Great advice for professionals, terrible advice for amateurs
Yeah, Justin Verlander and Felix Hernandez should probably take plenty of time off in the off-season because they threw 200+ innings, plus tons of side work, plus their legendary training programs, plus spring training, plus… well, you get the point. However, you aren’t Justin Verlander.
However, amateur pitchers have numerous mechanical flaws, lack of fitness in their pitching arm, and throw maybe 40-50 innings per year. There is plenty left in the tank for them to hit the weights hard and throw a few times per week to improve throwing mechanics, proprioceptive sense, and body awareness.
Throwing programs aren’t all equal
In our MaxVelo program (more on that another time), pitchers are doing tons of different “throwing” work – including crow-hop step throws with weighted baseballs, kneeling pronated throws with 2-3 lb. baseballs, turn and burn throws, and so forth. They aren’t simply picking up a bucket of baseballs and throwing them at maximum intensity into a net for no reason. Using specific implements like wrist weights and weighted baseballs can be used to train the muscles in the forearm and posterior shoulder without imposing a large valgus stress on the elbow, which will increase the fitness of the pitching arm, increase release velocity, and protect the arm against future injury and fatigue. Yeah, a year-round throwing program when combined with an intelligent flexibility/mobility/stability program actually does all of those things.

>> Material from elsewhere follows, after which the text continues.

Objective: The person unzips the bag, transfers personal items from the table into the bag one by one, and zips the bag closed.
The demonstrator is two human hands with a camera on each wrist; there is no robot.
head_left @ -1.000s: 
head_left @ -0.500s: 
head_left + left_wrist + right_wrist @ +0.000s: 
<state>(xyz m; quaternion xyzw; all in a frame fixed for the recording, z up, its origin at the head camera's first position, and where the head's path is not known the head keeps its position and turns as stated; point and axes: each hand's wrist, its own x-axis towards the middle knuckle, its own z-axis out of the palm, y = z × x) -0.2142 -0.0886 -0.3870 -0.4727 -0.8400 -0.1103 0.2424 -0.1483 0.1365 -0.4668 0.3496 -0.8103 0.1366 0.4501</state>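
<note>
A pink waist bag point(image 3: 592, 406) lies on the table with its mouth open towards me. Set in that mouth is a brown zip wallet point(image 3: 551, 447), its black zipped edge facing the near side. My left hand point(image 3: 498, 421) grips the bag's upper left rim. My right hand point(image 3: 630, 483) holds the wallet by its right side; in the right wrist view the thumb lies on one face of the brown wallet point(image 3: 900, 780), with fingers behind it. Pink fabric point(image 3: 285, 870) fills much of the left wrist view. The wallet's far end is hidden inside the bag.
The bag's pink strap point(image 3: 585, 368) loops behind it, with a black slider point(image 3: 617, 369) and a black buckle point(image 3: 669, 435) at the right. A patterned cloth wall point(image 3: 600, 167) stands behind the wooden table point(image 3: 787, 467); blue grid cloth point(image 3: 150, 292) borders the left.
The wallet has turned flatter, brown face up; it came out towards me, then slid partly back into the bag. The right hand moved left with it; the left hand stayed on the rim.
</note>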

The idea that injury and performance lay on two ends of a scale is antiquated and has no scientific basis.
Yes, having a coach who has no idea how to train for deceleration in the pitching arm, treat symptoms of fatigue well, and manage a pitcher’s workload in the off-season can definitely hurt a kid’s arm. It’s irresponsible to have a kid throw recklessly in the off-season with no plan; I totally agree. However, the idea that you will get better at throwing a baseball by not throwing a baseball is insane. It’s like saying you will get better at doing pull-ups by not doing pull-ups, or you will become a great writer if you just stopped writing for a few months out of the year (watch out for repetitive stress injuries).
It is possible to throw year-round and improve. Just ask this kid who threw four times per week in the off-season with weighted baseballs (oh no) and went from 77 MPH to 90 MPH in five months.
Ask him if he should have taken four months off instead.